◆ TASK REQUIREMENTS
Give only the number of lines in the data that contain the word "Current".

◆ SUPPLIED MATERIAL
☆ ☆ ☆ ☆ ☆ ☆ ☆

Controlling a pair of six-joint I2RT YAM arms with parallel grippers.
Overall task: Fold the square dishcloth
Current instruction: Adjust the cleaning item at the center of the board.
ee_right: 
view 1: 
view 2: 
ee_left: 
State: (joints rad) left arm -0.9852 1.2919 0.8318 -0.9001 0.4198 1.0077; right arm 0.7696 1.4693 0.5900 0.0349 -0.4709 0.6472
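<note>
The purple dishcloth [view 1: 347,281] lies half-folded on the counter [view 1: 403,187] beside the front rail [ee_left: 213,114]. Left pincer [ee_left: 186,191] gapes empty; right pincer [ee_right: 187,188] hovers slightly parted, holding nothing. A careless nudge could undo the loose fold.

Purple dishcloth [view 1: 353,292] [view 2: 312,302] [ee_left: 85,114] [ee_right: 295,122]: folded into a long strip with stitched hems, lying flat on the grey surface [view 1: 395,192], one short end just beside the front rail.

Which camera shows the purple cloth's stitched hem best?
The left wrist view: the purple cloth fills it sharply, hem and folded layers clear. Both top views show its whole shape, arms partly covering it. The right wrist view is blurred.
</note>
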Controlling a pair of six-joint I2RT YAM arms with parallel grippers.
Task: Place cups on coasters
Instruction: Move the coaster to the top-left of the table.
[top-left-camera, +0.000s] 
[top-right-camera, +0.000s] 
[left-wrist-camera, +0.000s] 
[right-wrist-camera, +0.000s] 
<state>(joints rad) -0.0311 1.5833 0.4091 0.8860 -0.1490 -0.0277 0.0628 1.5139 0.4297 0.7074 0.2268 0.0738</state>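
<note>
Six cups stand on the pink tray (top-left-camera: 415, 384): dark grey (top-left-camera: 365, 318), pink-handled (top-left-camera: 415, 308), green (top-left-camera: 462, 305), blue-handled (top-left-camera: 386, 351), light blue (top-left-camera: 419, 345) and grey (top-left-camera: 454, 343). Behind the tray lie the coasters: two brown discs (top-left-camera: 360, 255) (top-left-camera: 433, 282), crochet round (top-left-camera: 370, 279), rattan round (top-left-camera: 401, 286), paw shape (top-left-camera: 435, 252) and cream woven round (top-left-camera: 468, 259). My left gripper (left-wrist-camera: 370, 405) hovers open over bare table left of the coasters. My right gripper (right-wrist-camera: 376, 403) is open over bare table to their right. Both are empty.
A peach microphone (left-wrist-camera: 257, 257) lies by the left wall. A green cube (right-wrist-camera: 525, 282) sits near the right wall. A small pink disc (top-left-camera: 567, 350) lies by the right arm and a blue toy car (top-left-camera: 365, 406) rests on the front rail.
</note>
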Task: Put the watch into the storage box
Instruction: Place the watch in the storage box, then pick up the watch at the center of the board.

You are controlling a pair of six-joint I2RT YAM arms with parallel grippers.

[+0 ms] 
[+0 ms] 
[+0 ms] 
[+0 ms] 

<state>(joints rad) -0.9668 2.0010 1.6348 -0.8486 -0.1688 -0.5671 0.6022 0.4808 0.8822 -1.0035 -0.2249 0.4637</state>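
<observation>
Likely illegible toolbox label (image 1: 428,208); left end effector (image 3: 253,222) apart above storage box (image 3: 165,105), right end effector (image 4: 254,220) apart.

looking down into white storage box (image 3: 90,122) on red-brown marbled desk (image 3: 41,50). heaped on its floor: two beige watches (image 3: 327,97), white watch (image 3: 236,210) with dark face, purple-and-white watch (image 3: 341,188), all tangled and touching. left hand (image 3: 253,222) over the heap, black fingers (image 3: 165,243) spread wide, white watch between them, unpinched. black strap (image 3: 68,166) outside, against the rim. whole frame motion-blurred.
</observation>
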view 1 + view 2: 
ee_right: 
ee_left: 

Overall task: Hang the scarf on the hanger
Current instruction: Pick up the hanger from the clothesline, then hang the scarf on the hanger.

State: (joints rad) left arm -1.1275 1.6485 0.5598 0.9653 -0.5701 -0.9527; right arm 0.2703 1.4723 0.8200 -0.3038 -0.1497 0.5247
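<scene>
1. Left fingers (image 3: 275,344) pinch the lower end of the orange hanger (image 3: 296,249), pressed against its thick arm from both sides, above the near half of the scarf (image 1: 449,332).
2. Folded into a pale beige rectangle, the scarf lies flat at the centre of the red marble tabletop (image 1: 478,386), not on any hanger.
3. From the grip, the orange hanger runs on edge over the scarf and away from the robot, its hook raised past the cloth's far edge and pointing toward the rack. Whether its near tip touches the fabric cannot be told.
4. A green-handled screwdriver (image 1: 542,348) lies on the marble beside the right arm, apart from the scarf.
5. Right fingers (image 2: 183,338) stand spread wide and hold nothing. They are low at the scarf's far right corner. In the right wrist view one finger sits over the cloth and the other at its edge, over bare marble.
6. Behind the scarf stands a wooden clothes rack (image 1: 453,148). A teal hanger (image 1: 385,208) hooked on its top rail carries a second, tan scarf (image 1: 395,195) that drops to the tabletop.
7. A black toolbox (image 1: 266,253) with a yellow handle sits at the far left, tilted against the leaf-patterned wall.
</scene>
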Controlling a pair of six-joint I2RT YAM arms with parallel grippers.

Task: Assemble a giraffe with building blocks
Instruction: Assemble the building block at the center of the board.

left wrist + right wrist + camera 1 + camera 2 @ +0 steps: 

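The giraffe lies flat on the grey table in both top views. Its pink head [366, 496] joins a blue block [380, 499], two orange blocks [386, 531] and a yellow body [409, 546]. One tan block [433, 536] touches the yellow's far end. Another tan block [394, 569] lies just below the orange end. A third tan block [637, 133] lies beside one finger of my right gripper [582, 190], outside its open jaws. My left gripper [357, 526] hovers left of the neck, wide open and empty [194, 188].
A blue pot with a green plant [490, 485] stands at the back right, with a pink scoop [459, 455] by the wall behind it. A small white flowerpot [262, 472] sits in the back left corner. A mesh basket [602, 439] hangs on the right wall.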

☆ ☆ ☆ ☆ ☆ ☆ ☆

◆ FINISHED TASK
2